▶ [ASSIGNED TASK] Write out every entry exactly as it appears.

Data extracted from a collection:

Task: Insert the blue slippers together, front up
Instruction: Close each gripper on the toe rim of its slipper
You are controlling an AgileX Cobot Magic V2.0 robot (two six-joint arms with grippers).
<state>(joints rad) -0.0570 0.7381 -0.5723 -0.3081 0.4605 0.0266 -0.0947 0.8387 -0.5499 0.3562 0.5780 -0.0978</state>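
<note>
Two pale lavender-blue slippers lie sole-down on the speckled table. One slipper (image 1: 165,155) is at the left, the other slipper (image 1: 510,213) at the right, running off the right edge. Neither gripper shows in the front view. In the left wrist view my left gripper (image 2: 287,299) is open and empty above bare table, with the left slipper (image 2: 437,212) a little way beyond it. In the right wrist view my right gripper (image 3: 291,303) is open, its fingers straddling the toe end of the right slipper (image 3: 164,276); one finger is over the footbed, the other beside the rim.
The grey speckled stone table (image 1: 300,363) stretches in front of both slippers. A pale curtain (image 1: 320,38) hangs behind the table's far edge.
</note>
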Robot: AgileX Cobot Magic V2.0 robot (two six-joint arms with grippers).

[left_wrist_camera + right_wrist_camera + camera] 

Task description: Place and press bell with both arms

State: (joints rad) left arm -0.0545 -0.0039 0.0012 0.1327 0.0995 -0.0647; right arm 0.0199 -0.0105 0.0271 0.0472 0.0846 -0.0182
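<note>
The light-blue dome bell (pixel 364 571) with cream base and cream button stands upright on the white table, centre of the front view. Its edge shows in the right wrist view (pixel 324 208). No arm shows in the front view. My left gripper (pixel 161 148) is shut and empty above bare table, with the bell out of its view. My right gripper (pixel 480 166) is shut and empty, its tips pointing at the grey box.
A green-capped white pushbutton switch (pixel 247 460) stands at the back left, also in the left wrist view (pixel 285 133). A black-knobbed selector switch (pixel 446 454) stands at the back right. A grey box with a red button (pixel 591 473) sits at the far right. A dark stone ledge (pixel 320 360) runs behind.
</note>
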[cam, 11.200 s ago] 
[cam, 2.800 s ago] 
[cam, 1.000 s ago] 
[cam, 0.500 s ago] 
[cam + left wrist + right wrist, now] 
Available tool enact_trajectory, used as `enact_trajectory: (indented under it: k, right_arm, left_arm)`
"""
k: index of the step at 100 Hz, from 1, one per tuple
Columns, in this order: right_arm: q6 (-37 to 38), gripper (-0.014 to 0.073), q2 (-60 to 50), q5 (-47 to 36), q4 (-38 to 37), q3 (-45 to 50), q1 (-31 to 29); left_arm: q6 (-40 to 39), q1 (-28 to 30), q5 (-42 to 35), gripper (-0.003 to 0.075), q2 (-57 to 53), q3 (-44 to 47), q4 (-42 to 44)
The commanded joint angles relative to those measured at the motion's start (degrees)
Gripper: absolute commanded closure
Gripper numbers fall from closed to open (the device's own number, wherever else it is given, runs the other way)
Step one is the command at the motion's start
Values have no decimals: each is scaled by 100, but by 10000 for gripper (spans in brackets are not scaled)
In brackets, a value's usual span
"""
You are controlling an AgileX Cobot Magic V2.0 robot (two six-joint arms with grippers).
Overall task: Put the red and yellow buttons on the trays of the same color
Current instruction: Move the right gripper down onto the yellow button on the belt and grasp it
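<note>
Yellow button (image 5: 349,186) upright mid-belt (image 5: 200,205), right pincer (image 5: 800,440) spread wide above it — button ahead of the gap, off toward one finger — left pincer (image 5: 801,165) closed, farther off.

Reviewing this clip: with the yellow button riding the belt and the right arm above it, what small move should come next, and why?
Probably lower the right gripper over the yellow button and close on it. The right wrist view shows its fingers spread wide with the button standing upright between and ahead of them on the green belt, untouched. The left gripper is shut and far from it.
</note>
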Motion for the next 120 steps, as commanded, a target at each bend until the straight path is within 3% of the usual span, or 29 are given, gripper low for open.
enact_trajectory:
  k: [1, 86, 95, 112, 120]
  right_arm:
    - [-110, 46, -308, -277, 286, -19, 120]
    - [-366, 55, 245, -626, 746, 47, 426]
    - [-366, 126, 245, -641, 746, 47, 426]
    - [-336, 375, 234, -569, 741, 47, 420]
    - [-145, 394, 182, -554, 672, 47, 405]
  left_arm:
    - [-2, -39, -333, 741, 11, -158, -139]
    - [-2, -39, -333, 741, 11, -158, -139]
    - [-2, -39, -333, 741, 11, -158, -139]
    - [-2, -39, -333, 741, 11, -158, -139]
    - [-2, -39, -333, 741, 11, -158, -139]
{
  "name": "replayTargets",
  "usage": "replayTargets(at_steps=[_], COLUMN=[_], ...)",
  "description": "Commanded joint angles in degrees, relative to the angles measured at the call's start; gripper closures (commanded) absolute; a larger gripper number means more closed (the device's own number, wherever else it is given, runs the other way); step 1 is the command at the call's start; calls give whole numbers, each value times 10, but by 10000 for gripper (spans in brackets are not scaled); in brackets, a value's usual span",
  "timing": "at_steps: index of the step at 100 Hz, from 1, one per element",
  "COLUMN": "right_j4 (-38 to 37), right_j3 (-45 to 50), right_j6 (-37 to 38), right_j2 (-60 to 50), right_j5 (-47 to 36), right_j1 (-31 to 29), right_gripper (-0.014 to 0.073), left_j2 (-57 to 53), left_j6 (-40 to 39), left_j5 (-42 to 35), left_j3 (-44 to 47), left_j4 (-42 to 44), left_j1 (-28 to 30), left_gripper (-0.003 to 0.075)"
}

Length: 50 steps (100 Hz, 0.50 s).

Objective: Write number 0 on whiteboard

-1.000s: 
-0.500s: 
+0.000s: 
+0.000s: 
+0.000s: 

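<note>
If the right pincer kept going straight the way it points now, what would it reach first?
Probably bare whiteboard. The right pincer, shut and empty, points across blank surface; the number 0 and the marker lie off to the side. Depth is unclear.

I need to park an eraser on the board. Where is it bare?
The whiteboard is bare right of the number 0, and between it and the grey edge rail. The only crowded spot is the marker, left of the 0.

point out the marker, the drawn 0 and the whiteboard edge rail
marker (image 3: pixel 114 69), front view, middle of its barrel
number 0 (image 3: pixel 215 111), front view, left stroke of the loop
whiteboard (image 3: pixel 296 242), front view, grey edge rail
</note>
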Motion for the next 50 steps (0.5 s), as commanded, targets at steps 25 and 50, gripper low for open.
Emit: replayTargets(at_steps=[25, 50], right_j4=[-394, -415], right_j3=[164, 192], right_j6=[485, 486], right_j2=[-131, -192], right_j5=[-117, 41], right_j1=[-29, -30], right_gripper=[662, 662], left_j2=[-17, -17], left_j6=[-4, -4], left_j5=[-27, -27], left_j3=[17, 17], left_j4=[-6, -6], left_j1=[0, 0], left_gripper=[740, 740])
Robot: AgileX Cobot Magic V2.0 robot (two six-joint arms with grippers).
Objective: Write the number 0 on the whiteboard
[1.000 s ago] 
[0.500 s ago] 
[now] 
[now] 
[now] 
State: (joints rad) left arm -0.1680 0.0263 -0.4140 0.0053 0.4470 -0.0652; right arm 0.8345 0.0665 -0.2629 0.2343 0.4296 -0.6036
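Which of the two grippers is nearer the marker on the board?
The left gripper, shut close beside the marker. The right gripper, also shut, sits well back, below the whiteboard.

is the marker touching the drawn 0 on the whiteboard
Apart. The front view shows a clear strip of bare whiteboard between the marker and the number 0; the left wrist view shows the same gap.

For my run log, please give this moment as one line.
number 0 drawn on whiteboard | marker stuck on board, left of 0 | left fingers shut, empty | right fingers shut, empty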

▶ [RESPONSE]
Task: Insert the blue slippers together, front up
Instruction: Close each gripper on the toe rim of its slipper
You are controlling an AgileX Cobot Magic V2.0 robot (two six-joint arms with grippers).
<state>(joints rad) -0.0570 0.7381 -0.5723 -0.3081 0.4605 0.0266 -0.0947 0.8387 -0.5499 0.3562 0.5780 -0.0978</state>
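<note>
Two pale lavender-blue slippers lie sole-down on the speckled table. One slipper (image 1: 165,155) is at the left, the other slipper (image 1: 510,213) at the right, running off the right edge. Neither gripper shows in the front view. In the left wrist view my left gripper (image 2: 287,299) is open and empty above bare table, with the left slipper (image 2: 437,212) a little way beyond it. In the right wrist view my right gripper (image 3: 291,303) is open, its fingers straddling the toe end of the right slipper (image 3: 164,276); one finger is over the footbed, the other beside the rim.
The grey speckled stone table (image 1: 300,363) stretches in front of both slippers. A pale curtain (image 1: 320,38) hangs behind the table's far edge.
</note>
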Robot: AgileX Cobot Magic V2.0 robot (two six-joint arms with grippers).

[left_wrist_camera + right_wrist_camera + camera] 

Task description: Place and press bell with both arms

State: (joints rad) left arm -0.0545 -0.0039 0.0012 0.1327 0.0995 -0.0647; right arm 0.0199 -0.0105 0.0271 0.0472 0.0846 -0.0182
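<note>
The light-blue dome bell (pixel 364 571) with cream base and cream button stands upright on the white table, centre of the front view. Its edge shows in the right wrist view (pixel 324 208). No arm shows in the front view. My left gripper (pixel 161 148) is shut and empty above bare table, with the bell out of its view. My right gripper (pixel 480 166) is shut and empty, its tips pointing at the grey box.
A green-capped white pushbutton switch (pixel 247 460) stands at the back left, also in the left wrist view (pixel 285 133). A black-knobbed selector switch (pixel 446 454) stands at the back right. A grey box with a red button (pixel 591 473) sits at the far right. A dark stone ledge (pixel 320 360) runs behind.
</note>
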[cam, 11.200 s ago] 
[cam, 2.800 s ago] 
[cam, 1.000 s ago] 
[cam, 0.500 s ago] 
[cam + left wrist + right wrist, now] 
Available tool enact_trajectory, used as `enact_trajectory: (indented under it: k, right_arm, left_arm)`
"""
k: index of the step at 100 Hz, from 1, one per tuple
Columns, in this order: right_arm: q6 (-37 to 38), gripper (-0.014 to 0.073), q2 (-60 to 50), q5 (-47 to 36), q4 (-38 to 37), q3 (-45 to 50), q1 (-31 to 29); left_arm: q6 (-40 to 39), q1 (-28 to 30), q5 (-42 to 35), gripper (-0.003 to 0.075), q2 (-57 to 53), q3 (-44 to 47), q4 (-42 to 44)
The commanded joint angles relative to those measured at the motion's start (degrees)
Gripper: absolute commanded closure
Gripper numbers fall from closed to open (the device's own number, wherever else it is given, runs the other way)
Step one is the command at the motion's start
Values have no decimals: each is scaled by 100, but by 10000 for gripper (spans in brackets are not scaled)
In brackets, a value's usual span
"""
You are controlling an AgileX Cobot Magic V2.0 robot (two six-joint arms with grippers).
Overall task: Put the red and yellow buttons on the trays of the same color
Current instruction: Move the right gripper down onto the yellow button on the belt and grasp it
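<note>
Yellow button (image 5: 349,186) upright mid-belt (image 5: 200,205), right pincer (image 5: 800,440) spread wide above it — button ahead of the gap, off toward one finger — left pincer (image 5: 801,165) closed, farther off.

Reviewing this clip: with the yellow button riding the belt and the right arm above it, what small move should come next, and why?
Probably lower the right gripper over the yellow button and close on it. The right wrist view shows its fingers spread wide with the button standing upright between and ahead of them on the green belt, untouched. The left gripper is shut and far from it.
</note>
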Motion for the next 120 steps, as commanded, a target at each bend until the straight path is within 3% of the usual span, or 29 are given, gripper low for open.
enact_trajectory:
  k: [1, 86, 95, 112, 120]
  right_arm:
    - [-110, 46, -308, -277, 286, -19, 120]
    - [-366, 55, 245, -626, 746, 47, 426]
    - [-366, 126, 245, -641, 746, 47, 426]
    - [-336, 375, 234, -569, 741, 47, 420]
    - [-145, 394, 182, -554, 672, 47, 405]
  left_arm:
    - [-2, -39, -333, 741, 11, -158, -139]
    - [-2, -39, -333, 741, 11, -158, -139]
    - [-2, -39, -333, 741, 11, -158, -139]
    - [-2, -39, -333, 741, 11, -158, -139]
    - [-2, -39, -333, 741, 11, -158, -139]
{
  "name": "replayTargets",
  "usage": "replayTargets(at_steps=[_], COLUMN=[_], ...)",
  "description": "Commanded joint angles in degrees, relative to the angles measured at the call's start; gripper closures (commanded) absolute; a larger gripper number means more closed (the device's own number, wherever else it is given, runs the other way); step 1 is the command at the call's start; calls give whole numbers, each value times 10, but by 10000 for gripper (spans in brackets are not scaled); in brackets, a value's usual span",
  "timing": "at_steps: index of the step at 100 Hz, from 1, one per element",
  "COLUMN": "right_j4 (-38 to 37), right_j3 (-45 to 50), right_j6 (-37 to 38), right_j2 (-60 to 50), right_j5 (-47 to 36), right_j1 (-31 to 29), right_gripper (-0.014 to 0.073), left_j2 (-57 to 53), left_j6 (-40 to 39), left_j5 (-42 to 35), left_j3 (-44 to 47), left_j4 (-42 to 44), left_j1 (-28 to 30), left_gripper (-0.003 to 0.075)"
}

Length: 50 steps (100 Hz, 0.50 s).

Objective: Write number 0 on whiteboard

-1.000s: 
-0.500s: 
+0.000s: 
+0.000s: 
+0.000s: 

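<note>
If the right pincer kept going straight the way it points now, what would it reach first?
Probably bare whiteboard. The right pincer, shut and empty, points across blank surface; the number 0 and the marker lie off to the side. Depth is unclear.

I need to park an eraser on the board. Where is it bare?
The whiteboard is bare right of the number 0, and between it and the grey edge rail. The only crowded spot is the marker, left of the 0.

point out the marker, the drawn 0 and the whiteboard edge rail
marker (image 3: pixel 114 69), front view, middle of its barrel
number 0 (image 3: pixel 215 111), front view, left stroke of the loop
whiteboard (image 3: pixel 296 242), front view, grey edge rail
</note>
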Motion for the next 50 steps (0.5 s), as commanded, targets at steps 25 and 50, gripper low for open.
Emit: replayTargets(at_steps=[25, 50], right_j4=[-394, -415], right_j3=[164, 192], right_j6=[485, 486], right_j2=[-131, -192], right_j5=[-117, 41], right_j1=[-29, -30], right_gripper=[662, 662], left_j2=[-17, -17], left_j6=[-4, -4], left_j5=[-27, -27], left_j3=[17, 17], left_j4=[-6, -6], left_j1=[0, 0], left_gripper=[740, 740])
Robot: AgileX Cobot Magic V2.0 robot (two six-joint arms with grippers).
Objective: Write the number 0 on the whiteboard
[1.000 s ago] 
[0.500 s ago] 
[now] 
[now] 
[now] 
State: (joints rad) left arm -0.1680 0.0263 -0.4140 0.0053 0.4470 -0.0652; right arm 0.8345 0.0665 -0.2629 0.2343 0.4296 -0.6036
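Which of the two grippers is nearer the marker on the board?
The left gripper, shut close beside the marker. The right gripper, also shut, sits well back, below the whiteboard.

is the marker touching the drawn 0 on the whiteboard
Apart. The front view shows a clear strip of bare whiteboard between the marker and the number 0; the left wrist view shows the same gap.

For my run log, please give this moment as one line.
number 0 drawn on whiteboard | marker stuck on board, left of 0 | left fingers shut, empty | right fingers shut, empty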

The answer was given in full.